[Task objective]:
Would you copy out exactly the lines of the listing below, beginning with the one that contains "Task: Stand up" and ending with the last?

[Data provided]:

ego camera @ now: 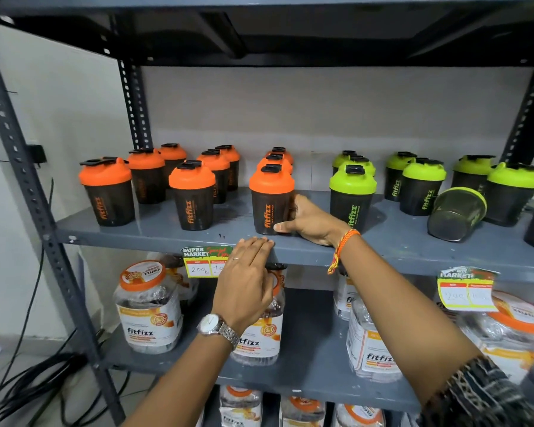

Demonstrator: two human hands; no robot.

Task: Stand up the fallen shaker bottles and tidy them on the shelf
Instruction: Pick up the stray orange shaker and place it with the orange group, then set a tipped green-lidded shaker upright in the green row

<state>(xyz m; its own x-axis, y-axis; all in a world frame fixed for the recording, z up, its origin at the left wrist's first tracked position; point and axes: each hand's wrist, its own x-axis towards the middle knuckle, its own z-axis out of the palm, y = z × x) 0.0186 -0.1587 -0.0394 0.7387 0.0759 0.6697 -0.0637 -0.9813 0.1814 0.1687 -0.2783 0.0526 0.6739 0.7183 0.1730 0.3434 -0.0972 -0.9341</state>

[Written solution]:
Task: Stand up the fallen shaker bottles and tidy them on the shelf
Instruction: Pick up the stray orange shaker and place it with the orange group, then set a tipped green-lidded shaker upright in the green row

<state>(xyz m; its own x-axis, y-axis; all in a world frame fixed for the recording, z up, its origin at the left wrist's first tracked position; point and axes: each hand's wrist, its own x-axis towards the middle knuckle, its own z-axis out of the palm, y = z × x) 0.0186 -0.1587 -0.0394 0.7387 0.0759 0.6697 -0.0637 -0.9813 0.1814 0.1687 -0.2783 0.0526 0.6739 0.7183 0.1730 0.3434 -0.0972 -0.9341</state>

The output has nothing more to it.